Role of the trustee
The trustee acts as the disbursing agent
for the payments made into the plan: he collects the
debtor's payment and pays it to creditors as provided by
the plan for that case.
The trustee also reviews the plan and challenges those
plans that don't, in the trustee's opinion, meet the tests
for confirmable plans set out in the Bankruptcy Code.
If the trustee and the debtor can't agree on the terms of
the plan, a judge will decide if the plan can be confirmed.
Once the plan is confirmed, the trustee pays creditors
regularly from the payments made by the debtor. Generally,
all payments on debt existing at the beginning of the case
must be paid through the trustee; current mortgage payments
and some leases are among the exceptions.
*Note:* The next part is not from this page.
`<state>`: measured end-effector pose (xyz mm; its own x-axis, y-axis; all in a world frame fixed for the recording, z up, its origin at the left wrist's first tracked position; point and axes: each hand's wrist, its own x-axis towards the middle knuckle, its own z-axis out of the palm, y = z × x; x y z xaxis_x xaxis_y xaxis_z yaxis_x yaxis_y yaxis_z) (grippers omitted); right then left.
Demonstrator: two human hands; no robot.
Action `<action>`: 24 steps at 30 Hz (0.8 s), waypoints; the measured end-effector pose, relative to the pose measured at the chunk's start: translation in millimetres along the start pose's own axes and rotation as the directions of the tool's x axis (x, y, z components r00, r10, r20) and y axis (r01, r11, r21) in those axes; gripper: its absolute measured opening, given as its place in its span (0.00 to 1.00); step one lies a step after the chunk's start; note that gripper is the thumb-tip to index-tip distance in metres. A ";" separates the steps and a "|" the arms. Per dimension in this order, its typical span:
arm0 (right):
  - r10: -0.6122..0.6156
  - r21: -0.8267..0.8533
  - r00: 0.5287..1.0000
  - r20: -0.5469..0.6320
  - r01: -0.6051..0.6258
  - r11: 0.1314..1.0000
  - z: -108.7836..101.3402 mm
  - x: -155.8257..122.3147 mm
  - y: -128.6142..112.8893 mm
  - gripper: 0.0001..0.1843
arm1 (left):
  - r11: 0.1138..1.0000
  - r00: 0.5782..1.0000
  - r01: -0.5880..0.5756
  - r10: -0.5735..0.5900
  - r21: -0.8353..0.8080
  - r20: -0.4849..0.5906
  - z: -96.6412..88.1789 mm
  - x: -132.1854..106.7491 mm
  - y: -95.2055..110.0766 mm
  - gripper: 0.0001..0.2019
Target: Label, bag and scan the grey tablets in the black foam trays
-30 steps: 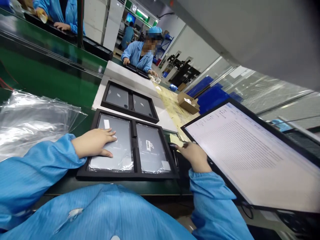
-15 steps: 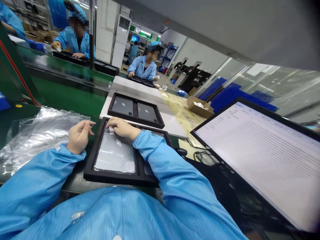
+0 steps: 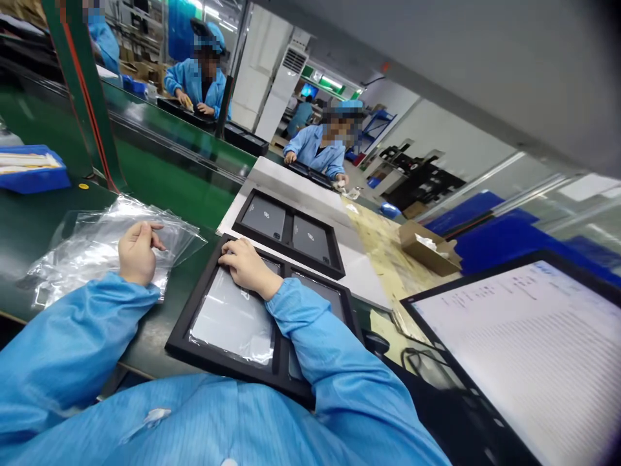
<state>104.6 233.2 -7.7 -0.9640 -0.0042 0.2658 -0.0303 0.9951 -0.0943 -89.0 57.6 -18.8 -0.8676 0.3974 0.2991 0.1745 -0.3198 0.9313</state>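
My right hand [image 3: 248,266] rests with bent fingers on the upper left corner of a grey tablet [image 3: 233,317] wrapped in clear film. This tablet lies in the left compartment of a black tray [image 3: 194,310] in front of me. Beneath my right forearm, the tray's right compartment holds another film-covered tablet [image 3: 320,291], partly hidden by the sleeve. To the left, my left hand [image 3: 137,254] hovers over a pile of clear plastic bags [image 3: 87,249]. Its fingers are loosely bent and apart, with nothing visible in them.
Behind the tray stands a second black tray [image 3: 290,228] with two tablets. A monitor [image 3: 524,336] and a mouse [image 3: 376,343] are at right. A cardboard box [image 3: 429,249] sits beyond. A blue bin [image 3: 36,175] is at far left. Several co-workers in blue sit across the line.
The view has swung left, so the scene sits further right. My left hand has moved left over the bags and its fingers have loosened. My right hand stays at the tablet's top edge, fingers more bent.
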 end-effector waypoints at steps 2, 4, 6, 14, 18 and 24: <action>0.008 0.000 1.000 -0.018 -0.008 1.000 0.3 -1.1 -1.1 0.19 | 1.000 1.000 -0.012 0.012 -0.002 0.001 -1.2 0.4 -2.0 0.15; 0.023 0.011 0.999 -0.023 -0.023 1.000 -2.2 -1.3 -2.6 0.19 | 0.999 0.999 -0.032 0.032 0.010 0.009 -2.2 0.4 -3.9 0.15; 0.031 0.034 0.999 -0.014 -0.030 0.999 -5.9 -0.6 -3.8 0.19 | 0.999 0.999 -0.036 0.035 0.027 0.025 -2.7 0.3 -5.8 0.15; -0.058 0.138 0.996 0.073 0.047 0.989 -13.0 -1.5 -1.4 0.06 | 0.981 0.998 -0.029 0.018 0.189 0.062 -7.6 2.7 -8.4 0.20; -0.064 0.140 0.996 0.055 0.056 0.989 -11.7 -3.8 -2.4 0.08 | 0.967 0.996 -0.037 0.016 0.252 0.085 -11.5 2.5 -10.4 0.24; -0.139 0.135 0.989 -0.043 0.143 0.980 -7.4 -4.3 6.4 0.08 | 0.955 0.994 -0.054 0.023 0.292 0.106 -10.3 3.2 -9.9 0.27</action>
<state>110.5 240.4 -2.3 -0.9383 -0.1380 0.3172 -0.2037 0.9616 -0.1842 -98.3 53.2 -29.2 -0.8088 0.4789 0.3412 0.3494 -0.0754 0.9340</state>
Payments through the plan:
The debtor must make the first payment on the plan within
30 days of the filing of the plan and each month
thereafter. Payments begin before the first meeting of
creditors (the ยง 341 meeting) and continue even while
objections to confirmation are pending. Payments must be
made in certified funds, such as money orders or cashiers
checks or by voluntary wage deduction.
If you stop making plan payments, the trustee will ask that
your case be dismissed.
Can creditors reject the plan?
Creditors' objections are limited in Chapter 13. They don't
get to vote on whether they will accept the plan, as they
do in Chapter 11. They can object only if they contend the
plan does not meet the best interests of creditors test and
the best efforts test, or if they contend the debtor has
not proposed the plan in good faith.
A secured creditor can also object to the value that the
plan places on the creditor's collateral. (The trustee can
raise any objection that a creditor could raise).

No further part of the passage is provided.